The primary difference of the modem pool setting relative to a general replacement setting is the possibility of denial of service (that is, busy signals). Whereas replacement in general buffer management is based on always satisfying the incoming request, in modem pools it is better to sometimes deny requests. The reason is both subjective (because active users will get very annoyed at losing a resource that they claimed first) but also often objective: with dynamic IP address assignment, disconnections are costly as all existing TCP connections will be terminated. Overall, there is no compelling reason to always satisfy a request for connection in modem pools, unlike, for instance, buffer management in memory hierarchies. Hence, the modified replacement problem that we study, includes a ``minimum inactivity threshold'' parameter. A user can be replaced only if she has been idle for at least this much time. If no user can be replaced, incoming connection requests are denied.

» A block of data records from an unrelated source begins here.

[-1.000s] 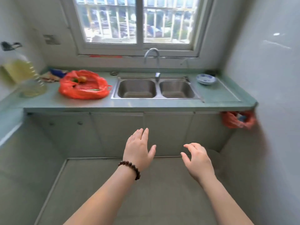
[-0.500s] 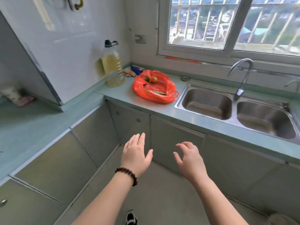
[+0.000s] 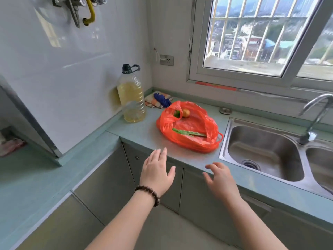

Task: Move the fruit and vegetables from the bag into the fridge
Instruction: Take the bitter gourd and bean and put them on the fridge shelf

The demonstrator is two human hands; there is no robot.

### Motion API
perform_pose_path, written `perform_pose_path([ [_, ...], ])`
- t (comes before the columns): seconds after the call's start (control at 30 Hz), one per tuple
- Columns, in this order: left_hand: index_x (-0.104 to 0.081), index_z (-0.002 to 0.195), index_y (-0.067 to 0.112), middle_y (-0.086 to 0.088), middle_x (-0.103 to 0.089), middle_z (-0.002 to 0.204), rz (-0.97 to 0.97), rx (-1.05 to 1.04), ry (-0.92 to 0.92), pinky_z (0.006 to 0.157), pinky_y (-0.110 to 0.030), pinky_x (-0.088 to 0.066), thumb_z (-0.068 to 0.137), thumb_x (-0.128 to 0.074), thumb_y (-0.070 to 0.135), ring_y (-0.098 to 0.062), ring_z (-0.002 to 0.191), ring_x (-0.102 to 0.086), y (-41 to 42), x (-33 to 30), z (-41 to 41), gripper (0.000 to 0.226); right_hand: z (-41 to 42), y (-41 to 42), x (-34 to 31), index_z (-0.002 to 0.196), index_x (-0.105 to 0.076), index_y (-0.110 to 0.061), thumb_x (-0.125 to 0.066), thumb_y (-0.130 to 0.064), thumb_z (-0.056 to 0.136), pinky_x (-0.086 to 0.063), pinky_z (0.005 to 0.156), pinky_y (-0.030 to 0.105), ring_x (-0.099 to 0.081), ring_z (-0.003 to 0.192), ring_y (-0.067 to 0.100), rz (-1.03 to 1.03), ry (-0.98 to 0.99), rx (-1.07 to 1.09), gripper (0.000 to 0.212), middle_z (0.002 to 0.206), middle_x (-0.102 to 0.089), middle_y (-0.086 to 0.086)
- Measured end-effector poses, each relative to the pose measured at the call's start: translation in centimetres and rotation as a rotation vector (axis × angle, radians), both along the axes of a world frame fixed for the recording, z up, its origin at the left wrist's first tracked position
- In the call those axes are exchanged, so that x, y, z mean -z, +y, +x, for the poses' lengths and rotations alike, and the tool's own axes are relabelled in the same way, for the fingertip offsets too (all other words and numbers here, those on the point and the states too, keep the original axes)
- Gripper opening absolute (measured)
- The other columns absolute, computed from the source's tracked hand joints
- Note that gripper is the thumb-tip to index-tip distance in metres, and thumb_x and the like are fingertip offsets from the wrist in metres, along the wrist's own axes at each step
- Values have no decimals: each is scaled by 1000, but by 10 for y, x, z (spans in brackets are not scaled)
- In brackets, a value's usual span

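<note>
An orange plastic bag (image 3: 192, 123) lies open on the green countertop (image 3: 142, 134), just left of the sink. A round yellow-orange fruit (image 3: 186, 112) and a dark green vegetable (image 3: 177, 114) show at its far mouth. Long green pods (image 3: 187, 132) lie across its near part. My left hand (image 3: 156, 172), a bead bracelet on its wrist, hovers open at the counter's front edge, short of the bag. To its right, also at the counter edge, my right hand (image 3: 219, 179) is open and holds nothing. No fridge is in view.
A large bottle of yellow oil (image 3: 132, 100) stands left of the bag by the tiled wall. Cloths and a blue glove (image 3: 160, 100) lie behind the bag. A double steel sink (image 3: 261, 150) with a tap (image 3: 313, 114) is on the right. Cabinet doors (image 3: 108, 177) are below.
The view has turned left and come closer to the counter, so the bag is now larger and nearer. Both hands have reached forward to the counter edge and stay empty.
</note>
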State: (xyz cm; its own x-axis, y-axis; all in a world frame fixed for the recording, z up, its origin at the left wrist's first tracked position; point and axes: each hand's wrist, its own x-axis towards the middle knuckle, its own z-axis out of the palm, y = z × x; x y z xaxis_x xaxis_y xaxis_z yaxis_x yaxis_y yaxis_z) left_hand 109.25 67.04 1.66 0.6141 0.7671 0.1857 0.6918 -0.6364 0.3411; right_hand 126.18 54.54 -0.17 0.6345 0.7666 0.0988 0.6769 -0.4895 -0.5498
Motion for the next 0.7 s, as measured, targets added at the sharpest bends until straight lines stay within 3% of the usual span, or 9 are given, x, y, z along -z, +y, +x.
perform_pose_path([
  [0.7, -32, 144, 14, -5, -31, 151, -134, 304, 45, 117, -33, -19, 93, -48, 34, -18, 141, -22, 224, 47, 182, 56, 152, 214, 48, 115, -61, -13, -58, -26, 87, -38, 92, 28, -48, 113, 20, -49, 81, 86, 31, 117, -55, 2],
])
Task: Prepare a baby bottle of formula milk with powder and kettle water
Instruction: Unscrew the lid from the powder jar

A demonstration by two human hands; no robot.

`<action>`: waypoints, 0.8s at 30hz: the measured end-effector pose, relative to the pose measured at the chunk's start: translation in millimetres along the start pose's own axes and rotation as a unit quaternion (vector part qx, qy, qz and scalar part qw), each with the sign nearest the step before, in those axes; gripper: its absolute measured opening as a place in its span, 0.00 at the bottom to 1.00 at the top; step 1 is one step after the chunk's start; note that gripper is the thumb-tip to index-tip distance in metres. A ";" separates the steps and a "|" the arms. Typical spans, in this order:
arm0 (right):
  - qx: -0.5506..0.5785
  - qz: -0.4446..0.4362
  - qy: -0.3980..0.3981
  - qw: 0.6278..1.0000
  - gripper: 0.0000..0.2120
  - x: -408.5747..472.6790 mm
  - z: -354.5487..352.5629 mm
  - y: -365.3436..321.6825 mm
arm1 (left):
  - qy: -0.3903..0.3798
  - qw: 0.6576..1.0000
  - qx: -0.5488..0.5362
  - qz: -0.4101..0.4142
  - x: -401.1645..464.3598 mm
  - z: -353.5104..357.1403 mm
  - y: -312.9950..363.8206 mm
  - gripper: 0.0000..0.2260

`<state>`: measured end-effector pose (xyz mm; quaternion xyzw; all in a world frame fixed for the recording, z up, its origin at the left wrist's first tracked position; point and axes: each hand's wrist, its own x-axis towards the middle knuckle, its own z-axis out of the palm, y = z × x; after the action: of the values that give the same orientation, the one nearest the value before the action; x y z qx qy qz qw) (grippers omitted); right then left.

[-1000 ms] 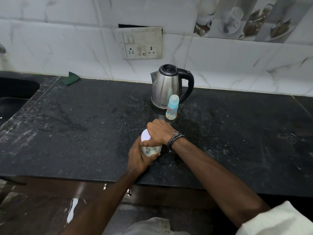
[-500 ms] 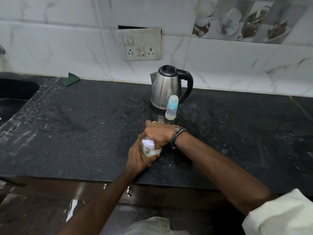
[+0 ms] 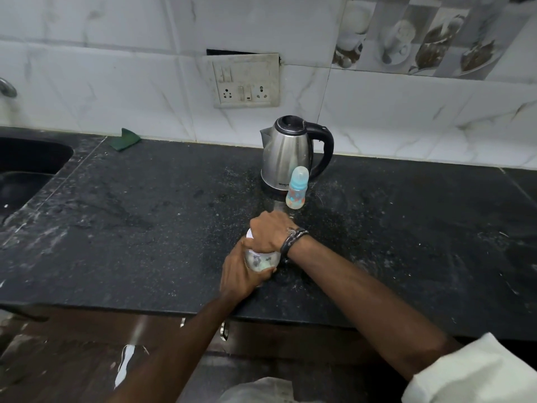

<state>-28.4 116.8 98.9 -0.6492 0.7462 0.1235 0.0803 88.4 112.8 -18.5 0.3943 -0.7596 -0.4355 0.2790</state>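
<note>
While your left hand (image 3: 238, 274) wraps around the body of the powder jar (image 3: 261, 260), your right hand (image 3: 271, 232) curls over its white lid (image 3: 250, 234) from above. Both grips are closed tight on the jar, which stands on the counter (image 3: 145, 228) in front of the kettle (image 3: 287, 154). Between jar and kettle, the baby bottle (image 3: 297, 188) stands upright, just beside the kettle's base.

Right hand (image 3: 271, 231) — re-gripped atop jar lid (image 3: 250, 234)
</note>
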 end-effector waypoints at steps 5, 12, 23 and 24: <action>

The purpose of a replacement algorithm is to recognize regularities in the reference patterns and predict correctly which entities can be replaced with minimum cost. Thus, the unique characteristics of the modem pool domain influence the choice of a replacement algorithm. A characteristic of this domain is that there is no concept of spatial locality, or, in general, any way to associate the activity of two different users. ``Spatial locality'' refers to the observation that once an entity becomes active, other entities that are close to it in a well-defined space are likely to also become active soon. For instance, in virtual memory systems once a page is referenced, pages next to it, either in the address space, or in the recency space, are also likely to be referenced soon. No such inference can be drawn in the case of modem pools. Individual users are quite likely to have no interactions with one another and there is rarely reason for their inactivity patterns to be correlated. The lack of spatial locality means that replacement algorithms that may be successful in other domains are unsuitable for modem pools. For example, recently proposed algorithms for virtual memory replacement, like SEQ [GC97] (which detects regularities in the address space) or EELRU [SKW99] (which detects regularities in the recency space) are not appropriate for modem pool replacement.
The question then becomes, what kind of regularities are there in modem activity? Clearly, activity patterns are mainly dictated by human users but also Internet tools (e.g., email clients, browsers, etc.). It is interesting to examine whether strong regularities exist. For this, we consider the distributions of idle times before a user becomes active for the three traces of our study, shown in Figure 2.
Figure 2: Idle time distributions for the three traces of our
study. The left ends of all
traces rise quickly and are excluded for clarity.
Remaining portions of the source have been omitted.